A narrativa do documentário olha muito mais para a construção do mito do que para o atleta propriamente dito. Não há espaço para outros personagens importantes a não ser que estejam falando diretamente sobre o próprio Pelé (Gilberto Gil, Fernando Henrique Cardoso, Delfim Neto, Rivelino, Jairzinho, Gérson e Benedita da Silva). Há momentos em que dá a impressão de que o Brasil só se desenvolveu na década de 1950 por causa do mais ilustre dono de uma camisa 10 da história do futebol ou que a ditadura militar só endureceu em 1968 porque Pelé era amigo do ditador Médici e preferiu se alienar. E não para por aí, chega a quase dizer que Deus não quis o Brasil campeão em 1966, algo como: somente Deus era maior que Pelé naquele momento. E as coisas mais comuns de um ser humano de carne e osso são tão rapidamente abordadas que nem nos damos conta de que Pelé está refletindo sobre seus relacionamentos adúlteros e os filhos que teve em suas “puladas de cerca”.

Quando o documentário se lembra que está falando de futebol, faz de forma desonesta. A Copa de 1962, em que Pelé se lesiona no segundo jogo, falam de Amarildo, seu substituto, e sequer mencionam Garrincha (que aparece em duas fotos ao longo de todo o documentário, uma comemorando um gol de Amarildo e outra comemorando o título ao redor de Pelé). Até mesmo quando se fala de adversários, somente tem nome aquele jogador com camisa 10, como é o caso do craque moçambicano e ídolo da seleção portuguesa, Eusébio (mas fazem questão de mostrar que ele estava impedido naquela fatídica eliminação do Brasil já na primeira fase da Copa de 1966).

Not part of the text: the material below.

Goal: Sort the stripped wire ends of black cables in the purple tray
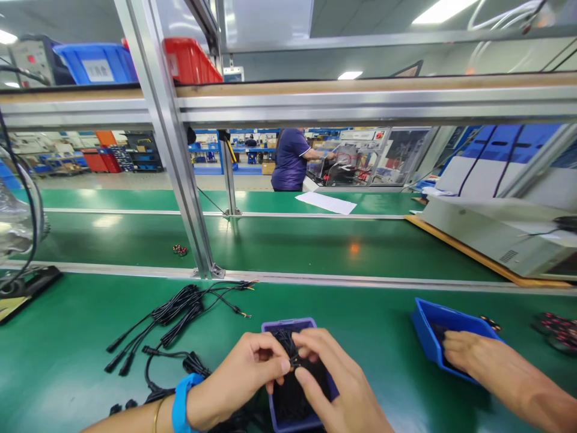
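Observation:
Over a purple bin point(311, 322) of small black parts point(293, 394), my two hands meet at a small black piece point(294, 361). My left hand point(252, 367), with a blue band at the wrist, pinches it between thumb and forefinger. From the right, my right hand point(338, 379) has its thumb and fingertips closed around the same piece. Its exact kind is too small to make out. Black cables with connector ends point(180, 310) lie left of the bin, some with bare coloured wires. More black cable point(193, 364) lies beside my left forearm.
At right, another person's hand point(469, 355) reaches into a blue bin point(424, 328). Red-and-black coils point(559, 331) lie beyond it. A metal post point(175, 150) and rail point(315, 278) cross the green bench. A grey machine point(500, 234) stands back right; a person point(291, 159) stands farther off.

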The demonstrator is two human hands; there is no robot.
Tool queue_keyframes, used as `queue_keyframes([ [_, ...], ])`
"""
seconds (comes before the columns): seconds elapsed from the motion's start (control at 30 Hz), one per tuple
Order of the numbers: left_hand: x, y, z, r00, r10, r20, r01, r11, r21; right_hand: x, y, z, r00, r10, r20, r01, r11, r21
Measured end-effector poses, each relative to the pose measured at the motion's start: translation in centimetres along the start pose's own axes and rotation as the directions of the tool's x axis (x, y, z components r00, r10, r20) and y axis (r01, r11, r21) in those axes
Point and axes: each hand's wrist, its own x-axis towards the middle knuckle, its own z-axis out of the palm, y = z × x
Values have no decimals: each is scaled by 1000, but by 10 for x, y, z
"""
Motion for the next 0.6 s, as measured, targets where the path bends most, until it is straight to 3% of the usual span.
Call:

Se a seleção vai bem, é por causa de Pelé, se vai mal, é pela falta de Pelé. Quando não tem Pelé mas tem seleção brasileira indo bem, é porque Pelé abençoou. E isso fica absurdamente evidente quando, na segunda hora de documentário, há um esforço gigantesco em diminuir a importância de João Saldanha para a seleção canarinho de 1970. Em nenhum momento se ergue a história dele nem como jornalista, nem como militante do Partido Comunista e tampouco como o técnico que levou o Botafogo a ser campeão em 1967 e à classificação da Seleção para a Copa de 1970. O próprio Pelé reconta uma história que até hoje não é clara afirmando que Saldanha era bom na fala e ruim no futebol e por isso foi afastado. O documentário chega a apresentar muito rapidamente outros condicionantes como a questão da ditadura militar entender que aquela Copa era um assunto de Estado e também o propósito de Saldanha em modernizar o futebol brasileiro, o que talvez obrigaria colocar Pelé no banco se fosse necessário. Como Pelé era como um Deus, João Saldanha teve que pagar penitência.

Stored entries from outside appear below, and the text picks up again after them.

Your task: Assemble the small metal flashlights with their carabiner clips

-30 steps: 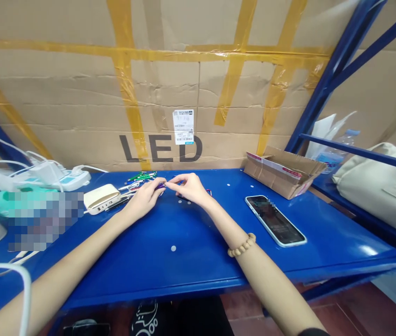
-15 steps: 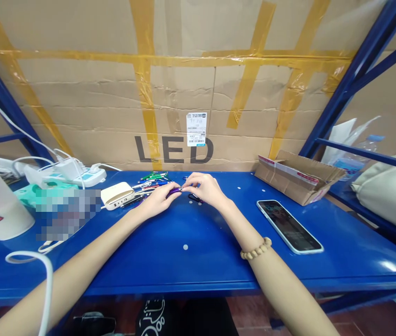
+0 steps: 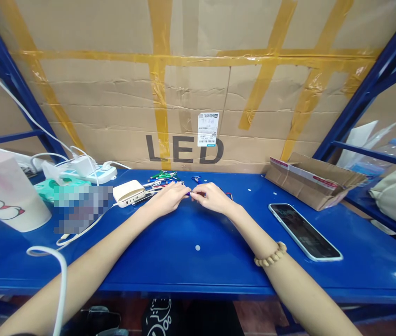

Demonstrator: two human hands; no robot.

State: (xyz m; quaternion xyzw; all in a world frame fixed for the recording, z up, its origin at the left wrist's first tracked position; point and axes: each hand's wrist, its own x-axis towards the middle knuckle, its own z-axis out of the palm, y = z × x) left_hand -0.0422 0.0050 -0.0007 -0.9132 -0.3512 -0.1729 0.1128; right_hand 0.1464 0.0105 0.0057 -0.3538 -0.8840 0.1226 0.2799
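Note:
My left hand [image 3: 170,198] and my right hand [image 3: 212,198] meet at the far middle of the blue shelf top [image 3: 198,261]. Both pinch a small purple object [image 3: 188,192] between their fingertips; it is too small to name. Just behind my left hand lies a heap of small green, blue and red pen-like pieces [image 3: 163,177]. A small dark piece [image 3: 228,195] lies by my right hand. My right wrist wears a bead bracelet [image 3: 272,254].
A cream power bank [image 3: 128,192] sits left of my hands, with a white power strip [image 3: 89,171] and cables behind it. A white cup [image 3: 5,196] stands far left. A phone [image 3: 304,231] lies on the right, an open cardboard box [image 3: 315,181] behind it. A taped cardboard sheet marked LED [image 3: 184,149] backs the shelf.
The view has swung left, bringing the white cup into sight. My hands have stayed together on the purple object, fingertips drawing closer.

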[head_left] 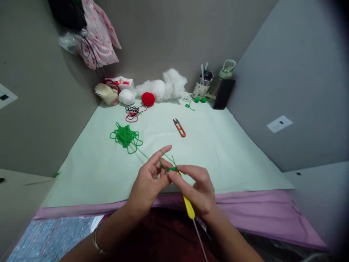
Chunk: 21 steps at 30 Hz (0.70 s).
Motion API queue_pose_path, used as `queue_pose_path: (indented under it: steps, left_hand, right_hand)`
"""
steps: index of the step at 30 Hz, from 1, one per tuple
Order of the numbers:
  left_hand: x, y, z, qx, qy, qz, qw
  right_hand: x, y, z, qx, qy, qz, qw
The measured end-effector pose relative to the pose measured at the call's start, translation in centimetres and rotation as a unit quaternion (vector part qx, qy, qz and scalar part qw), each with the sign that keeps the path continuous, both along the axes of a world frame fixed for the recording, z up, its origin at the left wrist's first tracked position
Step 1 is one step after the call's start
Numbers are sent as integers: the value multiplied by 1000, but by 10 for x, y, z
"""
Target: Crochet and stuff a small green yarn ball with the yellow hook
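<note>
Green yarn winds round the fingers of my left hand (147, 178), whose index finger is stretched out. Its thumb and another finger pinch a small green crochet piece (171, 169). My right hand (199, 185) grips a crochet hook (188, 207) with a yellow handle, and its thin metal tip sticks up beside the green piece. Whether the hook is through a loop is too small to tell. From my left hand a strand runs back to a loose heap of green yarn (125, 136) on the table.
Orange thread snips (180, 128) lie mid-table. Along the back stand a white yarn ball (127, 97), a red yarn ball (148, 99), white stuffing (160, 89), a pen cup (201, 89), a green bottle (218, 85) and a dark phone (224, 94). Grey panels enclose the table (231, 156).
</note>
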<state>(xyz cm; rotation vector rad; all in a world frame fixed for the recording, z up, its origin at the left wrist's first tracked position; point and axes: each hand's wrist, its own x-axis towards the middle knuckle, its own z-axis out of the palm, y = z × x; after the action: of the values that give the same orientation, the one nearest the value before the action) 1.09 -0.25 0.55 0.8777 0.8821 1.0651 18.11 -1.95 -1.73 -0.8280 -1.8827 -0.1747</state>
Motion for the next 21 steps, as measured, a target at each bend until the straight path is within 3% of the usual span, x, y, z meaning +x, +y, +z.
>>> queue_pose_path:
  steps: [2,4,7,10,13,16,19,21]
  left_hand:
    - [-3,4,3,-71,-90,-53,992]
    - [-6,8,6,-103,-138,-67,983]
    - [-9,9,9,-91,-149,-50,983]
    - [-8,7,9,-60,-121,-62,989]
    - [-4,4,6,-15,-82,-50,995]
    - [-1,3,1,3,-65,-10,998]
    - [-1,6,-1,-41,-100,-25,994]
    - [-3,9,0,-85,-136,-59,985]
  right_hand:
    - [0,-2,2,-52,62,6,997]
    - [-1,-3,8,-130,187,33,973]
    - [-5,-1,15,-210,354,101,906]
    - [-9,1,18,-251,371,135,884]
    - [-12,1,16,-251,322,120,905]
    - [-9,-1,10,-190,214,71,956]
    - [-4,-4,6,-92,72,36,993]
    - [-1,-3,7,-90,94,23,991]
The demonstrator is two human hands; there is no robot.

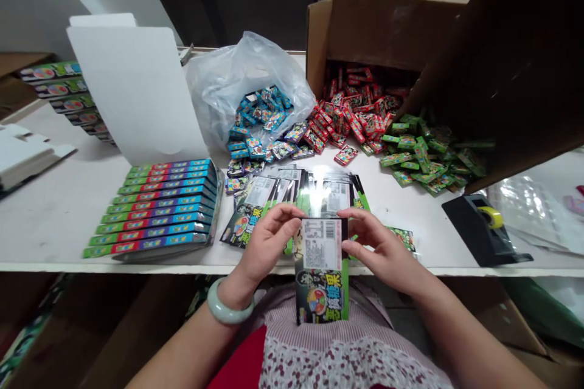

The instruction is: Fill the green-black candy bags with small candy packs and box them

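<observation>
Both of my hands hold one flat black-and-green printed packet (322, 270) upright over my lap, its white label side facing me. My left hand (266, 244) pinches the packet's upper left edge, and a pale green bangle circles that wrist. My right hand (382, 250) grips the upper right edge. Just beyond my hands, several more of the same flat packets (292, 191) lie fanned out on the white table (55, 219).
A stack of filled blue-green display rows (159, 206) sits at the left with a white card lid (137, 91) standing behind it. A clear bag of blue candy boxes (255, 115), red boxes (351, 112) and green boxes (424, 155) spill from a cardboard carton (387, 24). A black tape dispenser (483, 228) stands at right.
</observation>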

O documentário é artisticamente muito bem feito. A cena de Pelé num andador e a cena em que ele batuca uma caixa de engraxate são de provocar lágrimas. Há também resgates de momentos e jogos em que o tratamento das imagens históricas são um deleite para os olhos. Mas o melhor fica para os comentários dos cronistas esportivos Trajano, Vasconcelos e Kfouri. Aliás, os comentários de Juca Kfouri são os melhores. Frases como “Pelé tem os momentos de não-gol mais fabulosos do planeta” e “Pelé não tinha as mesmas garantias que Muhammed Ali tinha para agir de igual maneira, ditaduras são ditaduras”. Trajano também dá uma bela contribuição ao refletir sobre como todo sentimento crítico e de esquerda contra o desempenho do Brasil na Copa de 1970 se curvou diante do brilhantismo daquela seleção. Kfouri completa o pensamento de Trajano: “A vitória da Copa foi visivelmente explorada pelo governo militar, mas o fato é que o povo nunca imputou aquela vitória ao sanguinário ditador Médici”. Enfim, os aspectos históricos estão lá, ainda que de maneira frívola, mas o documentário sempre que se aproxima de uma polêmica política, devolve o espectador para as quatro linhas. É no campo que Pelé irá encontrar sua redenção e trazer para o Brasil um alívio para os momentos de chumbo ao ser tricampeão.

VEREDITO: a série se vende como um produto para quem gosta de futebol e de história, mas acaba sendo muito mais um documentário motivacional. Seus exageros e “licenças poéticas” acabam transformando a obra em algo futebolisticamente desonesto, historicamente frívolo, mas esteticamente belo. NOTA: 6,5.